Railroad tracks assessment

Railroad tracks assessment using optical techniques

SHM of aging railway tracks is important for safety, to prevent catastrophic failure, and to reduce maintenance costs. With reference to crossties, they experience a number of failure modes such as center binding conditions. This failure mechanism is generated by different levels of abrasion experienced by the crosstie-ballast system at different location. In this situations, support of the ballast under the crosstie becomes concentrated rather than being uniformly distributed increasing the derailment risk. The research focuses on designing and validating a novel system for providing accurate in-track measurement of crosstie deflection profiles using 3D-DIC. In particular, the feasibility of using two or more sets of camera pairs attached to the underside of a rail car operating at full speed to observe a pattern projected on the railway track is analyzed.

Conceptual setup of a 3D-DIC system that can be used to observe the tie deflection profiles attached to the underside of a rail car (left) and cameras sets’ Field of Views for the adopted configuration (right).

 

The feasibility of the proposed 3D-DIC system has been validated through extensive experiments performed on a full-scale railroad track model, showing the capability of the method to extract the full-field out-of-plane displacement and the longitudinal profile of the crosstie with a resolution or 10-4 m and with accuracy comparable to that of traditionally employed methods (e.g., LVDT).

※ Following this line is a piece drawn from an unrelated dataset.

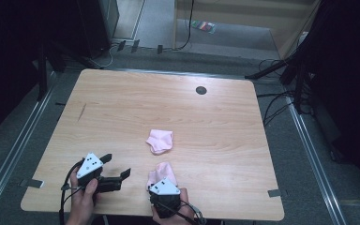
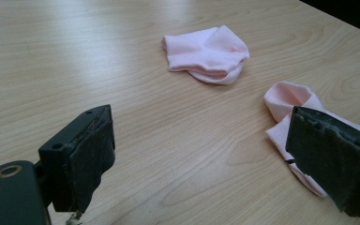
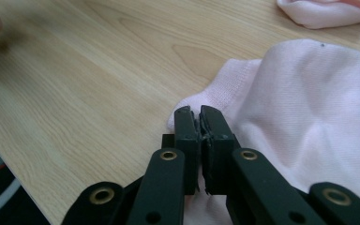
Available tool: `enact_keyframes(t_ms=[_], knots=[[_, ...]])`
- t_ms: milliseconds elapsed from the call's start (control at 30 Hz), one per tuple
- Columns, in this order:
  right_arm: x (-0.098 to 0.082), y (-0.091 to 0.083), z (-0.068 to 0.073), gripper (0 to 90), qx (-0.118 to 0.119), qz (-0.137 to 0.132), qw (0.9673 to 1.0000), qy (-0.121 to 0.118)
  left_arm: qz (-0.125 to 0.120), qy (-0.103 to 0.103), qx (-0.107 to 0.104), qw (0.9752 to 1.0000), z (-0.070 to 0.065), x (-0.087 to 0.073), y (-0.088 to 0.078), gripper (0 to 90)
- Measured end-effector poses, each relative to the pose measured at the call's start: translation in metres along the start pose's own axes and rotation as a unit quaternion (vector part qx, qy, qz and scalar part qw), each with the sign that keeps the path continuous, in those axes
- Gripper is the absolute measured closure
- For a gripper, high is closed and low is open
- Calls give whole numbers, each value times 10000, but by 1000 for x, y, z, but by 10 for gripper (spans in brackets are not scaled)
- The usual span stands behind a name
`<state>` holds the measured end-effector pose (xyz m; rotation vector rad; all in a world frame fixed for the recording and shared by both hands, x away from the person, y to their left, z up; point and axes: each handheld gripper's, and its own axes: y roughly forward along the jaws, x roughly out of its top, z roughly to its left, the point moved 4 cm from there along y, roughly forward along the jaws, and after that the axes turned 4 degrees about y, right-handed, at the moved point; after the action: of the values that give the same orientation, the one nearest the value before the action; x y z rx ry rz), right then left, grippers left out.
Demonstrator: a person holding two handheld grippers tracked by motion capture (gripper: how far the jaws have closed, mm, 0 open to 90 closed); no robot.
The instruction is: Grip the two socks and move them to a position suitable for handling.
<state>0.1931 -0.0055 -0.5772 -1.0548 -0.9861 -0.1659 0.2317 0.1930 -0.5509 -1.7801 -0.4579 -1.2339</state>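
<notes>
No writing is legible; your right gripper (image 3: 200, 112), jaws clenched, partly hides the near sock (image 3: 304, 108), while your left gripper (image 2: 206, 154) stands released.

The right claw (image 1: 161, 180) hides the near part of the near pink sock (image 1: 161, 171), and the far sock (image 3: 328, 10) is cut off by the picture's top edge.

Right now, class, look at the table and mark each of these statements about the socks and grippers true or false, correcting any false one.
1. Two pink socks lie on the table. True: the far sock and the near sock.
2. The left gripper is closed. False: its jaws stand wide apart.
3. The right gripper is shut at the near sock's edge. True.
4. The two socks overlap. False: bare wood shows between them.
5. The left gripper grips the far sock. False: it holds nothing.
</notes>
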Motion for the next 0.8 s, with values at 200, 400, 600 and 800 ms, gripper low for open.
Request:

Crosstie vertical displacement superimposed on an image of a mock railway obtained for three different boundary conditions simulated (left) and railway crossties mock-experimental setup with digital cameras above the track (right).

 

The system has been shown capable to extract the crossties deflection profiles as various ballast conditions are simulated even if a projected pattern is employed instead of a painted one. To finish, the study also considers the effects train-induced vibrations have on the measurements’ accuracy by designing an isolation system capable to maintain the robustness of the optically-based measurements.

Experimental setup for vibration isolation assessment (left) and crosstie longitudinal profiles as a function of the applied load for three different configurations (right).

 

SfM is a technique that allows building a 3D model of a target object from a dense sequence of 2D images. The research focuses on the preliminary design of a novel railroad tracks examination system that detects crossties’ vertical deflection using SfM techniques. It consists of eight cameras installed on the underside of a rail car to detect the displacements and the deformation shapes of the crosstie as loads are applied.

Conceptual setup of a SfM system that can be used to observe the tie deflection profiles attached to the underside of a moving rail car.

 

An evaluations of this system shown that this method is suitable for obtaining qualitative evaluations on the overall condition of the track from some major features, proving its efficiency in highlighting defects at a macroscopic scale (e.g. damaged crossties, missing or failing fastening systems). For validating the accuracy of the SfM-generated data as a quantitative assessment technique, a back-to-back comparison is made with 3D-DIC measurements. Results have proven that for extremely small displacements, the accuracy of the SfM system is deviates from DIC measurement (i. e. displacements on the same order of magnitude of the SfM noise-floor), while for higher displacements, the SfM detects deflections with good precision (error on the order of 10-4 m).

3D rendering from images recorded on a trolley line in Lowell, MA (left), damaged crossties detail (center), fastening systems and crosstie failure (right).
Comparison of the vertical displacement measured using the 3D-DIC and SfM systems for two loading conditions and for two simulated boundary conditions.

 

If fully developed, the proposed systems would enable track inspectors to perform more frequent, cheap, and cost-effective measurements of tracks while trains are moving at typical operating speeds (e.g. 60 mph). Indeed, some of the possible future development of this system is the design of automated and machine learning approaches for detecting track failures (e.g. damaged or missing crossties, loose fastening systems, deflection profile, etc.).